Post Tort-Reform Shift Takes Hold in Texas Market

More carriers fighting over a shrinking pool of premium can be a problematic scenario, unless you're a physician practicing medicine in Texas.

Pockets of industry data show how a 2003 tort reform measure has reshaped the once-troubled medical professional liability market in the Lone Star State.

Since 2003, medical professional liability direct premium written in the state has dropped 48% to $329.8 million in 2008, according to BestLink, which provides online access to A.M. Best's Global Insurance & Banking Database.

The number of carriers actively writing coverage in the state as of September 2003 has increased from four to more than 13 at the end of 2009, according to the Texas Department of Insurance. Rates on average have declined 27.5%, according to Texas DOI.

Nearly 4,100 physicians applied for licenses in 2009, up 60% from six years earlier, according to the Texas Medical Board.

"For proponents of tort reform, people are looking to Texas as the poster child," said Chad C. Karls, a principal and consulting actuary at Milliman.

Karls said the downward cost shift in providing medical professional liability coverage in Texas didn't result from lower severity, as one might expect from a cap on noneconomic damages.

"The number of claims per physician fell off quite significantly post tort reform," he said.

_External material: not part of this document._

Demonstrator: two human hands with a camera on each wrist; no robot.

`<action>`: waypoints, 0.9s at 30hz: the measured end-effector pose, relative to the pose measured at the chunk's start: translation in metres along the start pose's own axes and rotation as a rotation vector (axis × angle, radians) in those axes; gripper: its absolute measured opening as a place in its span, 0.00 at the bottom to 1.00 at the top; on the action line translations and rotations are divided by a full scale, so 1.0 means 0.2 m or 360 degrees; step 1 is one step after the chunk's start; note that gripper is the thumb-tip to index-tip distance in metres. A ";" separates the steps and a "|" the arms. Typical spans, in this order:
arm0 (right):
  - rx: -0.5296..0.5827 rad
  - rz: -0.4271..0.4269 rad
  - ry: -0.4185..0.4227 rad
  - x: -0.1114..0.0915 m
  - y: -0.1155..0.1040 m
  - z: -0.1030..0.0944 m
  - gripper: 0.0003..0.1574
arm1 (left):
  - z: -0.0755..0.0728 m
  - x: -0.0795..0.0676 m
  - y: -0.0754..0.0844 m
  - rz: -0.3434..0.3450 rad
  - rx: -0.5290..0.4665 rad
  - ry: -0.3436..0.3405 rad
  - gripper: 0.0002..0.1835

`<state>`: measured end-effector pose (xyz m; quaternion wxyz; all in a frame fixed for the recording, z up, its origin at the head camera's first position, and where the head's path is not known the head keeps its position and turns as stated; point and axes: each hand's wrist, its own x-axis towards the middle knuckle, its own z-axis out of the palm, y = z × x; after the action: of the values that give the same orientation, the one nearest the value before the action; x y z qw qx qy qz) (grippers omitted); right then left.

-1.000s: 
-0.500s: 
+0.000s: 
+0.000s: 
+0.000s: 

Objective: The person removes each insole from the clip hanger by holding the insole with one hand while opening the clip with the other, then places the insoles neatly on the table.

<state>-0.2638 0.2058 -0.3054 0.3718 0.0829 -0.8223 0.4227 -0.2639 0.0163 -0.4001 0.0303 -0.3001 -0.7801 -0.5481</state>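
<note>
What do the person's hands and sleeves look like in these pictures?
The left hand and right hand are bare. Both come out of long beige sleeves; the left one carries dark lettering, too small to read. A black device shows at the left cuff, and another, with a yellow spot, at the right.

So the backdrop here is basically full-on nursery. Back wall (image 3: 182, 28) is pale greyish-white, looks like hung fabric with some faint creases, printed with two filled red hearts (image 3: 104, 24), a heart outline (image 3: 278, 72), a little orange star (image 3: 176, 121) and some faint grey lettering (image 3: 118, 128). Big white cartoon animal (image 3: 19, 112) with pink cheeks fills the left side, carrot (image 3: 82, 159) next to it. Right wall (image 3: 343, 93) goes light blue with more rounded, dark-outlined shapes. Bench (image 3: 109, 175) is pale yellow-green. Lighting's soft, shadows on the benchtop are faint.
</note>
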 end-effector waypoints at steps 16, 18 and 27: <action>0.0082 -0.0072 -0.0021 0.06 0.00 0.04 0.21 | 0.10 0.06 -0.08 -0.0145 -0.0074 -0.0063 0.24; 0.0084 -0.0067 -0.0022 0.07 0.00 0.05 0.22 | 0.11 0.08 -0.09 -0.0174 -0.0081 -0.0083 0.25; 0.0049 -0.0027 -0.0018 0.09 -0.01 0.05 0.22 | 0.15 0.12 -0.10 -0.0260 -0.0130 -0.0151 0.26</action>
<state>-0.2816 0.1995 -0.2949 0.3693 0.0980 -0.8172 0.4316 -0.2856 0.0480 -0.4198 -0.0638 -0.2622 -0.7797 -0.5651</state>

The measure that Texas voters authorized the state's legislature to limit noneconomic damages for plaintiffs, a move designed to add constitutional layer of protection against challenges to the law. On Feb. 4, the Illinois Supreme Court overturned a state law in which the legislature established a $500,000 cap on noneconomic damages that could be sought from physicians ($1 million against hospitals), deeming such limits unconstitutional.

In Texas, it's believed its $250,000 cap has taken what can be an emotionally charged and subjective decision off jurors' hands, and also eliminated uncertainty surrounding runaway verdicts.

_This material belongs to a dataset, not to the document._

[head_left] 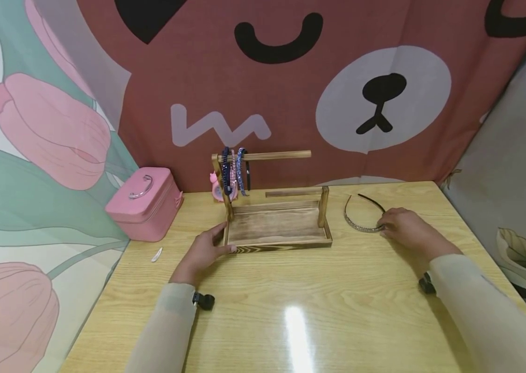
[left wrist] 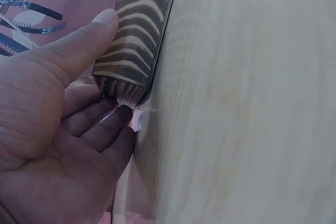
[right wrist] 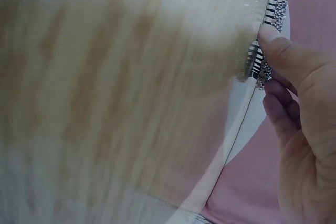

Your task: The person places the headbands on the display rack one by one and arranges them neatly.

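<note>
A wooden headband stand with a tray base and two posts stands mid-table. My left hand holds its front left corner; in the left wrist view the thumb lies along the striped front edge while the fingertips touch the end. At the right, my right hand pinches a rhinestone headband by its side, with the band lying near the table. Its comb teeth and glittering outer face show beside the right thumb in the right wrist view. Several headbands hang on the stand's upper bar, toward its left end.
A pink case with a handle stands at the back left. In front of it lies a small white hair clip. Behind the stand's left post is a pink clock. Patterned cloth hangs along the table's back edge.
</note>
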`<action>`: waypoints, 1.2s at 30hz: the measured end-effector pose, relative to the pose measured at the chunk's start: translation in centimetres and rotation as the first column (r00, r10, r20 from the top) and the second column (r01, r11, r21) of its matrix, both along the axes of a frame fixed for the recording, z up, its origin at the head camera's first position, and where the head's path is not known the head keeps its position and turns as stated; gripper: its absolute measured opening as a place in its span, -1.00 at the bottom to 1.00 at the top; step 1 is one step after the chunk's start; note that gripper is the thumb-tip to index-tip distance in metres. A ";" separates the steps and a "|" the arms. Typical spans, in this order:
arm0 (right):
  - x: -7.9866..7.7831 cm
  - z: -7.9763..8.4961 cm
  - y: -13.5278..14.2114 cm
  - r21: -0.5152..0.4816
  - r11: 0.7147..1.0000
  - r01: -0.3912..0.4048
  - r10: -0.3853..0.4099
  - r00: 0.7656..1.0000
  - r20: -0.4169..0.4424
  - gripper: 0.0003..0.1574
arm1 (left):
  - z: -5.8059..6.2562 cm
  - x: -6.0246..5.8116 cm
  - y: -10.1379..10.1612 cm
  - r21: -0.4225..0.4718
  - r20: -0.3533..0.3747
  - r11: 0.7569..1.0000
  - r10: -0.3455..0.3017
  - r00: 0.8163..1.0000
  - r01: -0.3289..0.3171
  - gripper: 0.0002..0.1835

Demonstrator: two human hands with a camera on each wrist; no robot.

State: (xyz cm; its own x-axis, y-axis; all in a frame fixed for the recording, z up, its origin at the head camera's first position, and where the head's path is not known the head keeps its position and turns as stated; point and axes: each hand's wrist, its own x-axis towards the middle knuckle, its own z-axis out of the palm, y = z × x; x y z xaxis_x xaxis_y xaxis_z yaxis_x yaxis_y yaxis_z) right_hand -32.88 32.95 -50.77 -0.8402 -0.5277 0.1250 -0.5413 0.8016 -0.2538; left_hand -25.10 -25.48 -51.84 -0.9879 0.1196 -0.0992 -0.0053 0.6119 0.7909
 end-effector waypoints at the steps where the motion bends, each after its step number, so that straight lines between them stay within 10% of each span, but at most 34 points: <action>1: 0.0 0.0 0.0 0.004 1.000 -0.003 0.003 1.000 0.005 -0.78 | 0.0 0.0 0.0 -0.001 0.000 1.000 0.001 1.000 -0.001 -0.03; 10: 0.1 -0.4 -0.3 0.011 1.000 -0.027 0.027 0.999 -0.026 -0.89 | 0.0 0.0 0.0 -0.018 0.001 1.000 -0.002 1.000 0.002 -0.04; 16: 0.7 -0.3 -0.7 -0.080 0.991 0.104 -0.103 0.995 0.015 -0.85 | 0.1 0.1 0.1 -0.008 0.017 1.000 0.000 1.000 0.000 -0.05; 24: 1.4 1.1 -1.2 -0.358 0.869 0.341 -0.309 0.940 0.145 -0.50 | 0.0 0.1 0.1 -0.031 0.009 1.000 0.001 1.000 0.000 -0.04; 30: 1.8 4.0 -2.5 -0.621 0.619 0.481 -0.320 0.876 0.360 -0.26 | -0.1 0.0 0.1 -0.004 -0.002 1.000 -0.006 1.000 0.006 -0.04; 32: 1.9 5.0 -3.2 -0.756 0.460 0.466 -0.203 0.884 0.421 -0.37 | -0.1 0.0 0.1 -0.004 -0.004 1.000 -0.007 1.000 0.007 -0.04; 36: 2.1 7.2 -5.2 -0.919 -0.006 0.395 0.141 0.910 0.390 -0.67 | -0.1 0.0 0.0 0.001 -0.006 1.000 -0.009 1.000 0.009 -0.04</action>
State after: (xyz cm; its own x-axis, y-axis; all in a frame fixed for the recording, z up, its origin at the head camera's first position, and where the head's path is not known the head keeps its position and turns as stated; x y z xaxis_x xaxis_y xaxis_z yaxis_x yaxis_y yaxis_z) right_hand -30.81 27.74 -43.57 -0.9888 0.0086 0.1490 -0.1433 -0.3328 -0.9320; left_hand -25.08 -25.48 -51.93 -0.9873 0.1286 -0.0933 0.0048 0.6109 0.7917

Bob Fields, chief executive of Texas Medical Liability Trust, the largest writer of medical professional liability coverage in Texas, said tort reform has forced plaintiffs' attorneys to be more selective and judicious when bringing legal claims. As a result, he estimates that non-meritorious legal claims have trailed off by 50%.

Fields said competition has also intensified as more carriers have entered the Texas market.

TMLT is a self-insured trust formed under state law in 1979 to cover its physician-owners who are members of the Texas Medical Association. Last year, the trust announced a 1% rate reduction for 2010, marking the seventh consecutive year that its policyholder premium rates have fallen. Renewals will receive a 24% dividend this year.

"I can't speak for other companies, but if you take into consideration our rate reductions since 2003, and the dividends that we give off renewing premiums, it's reduced the cost of insurance by about one half," Fields said.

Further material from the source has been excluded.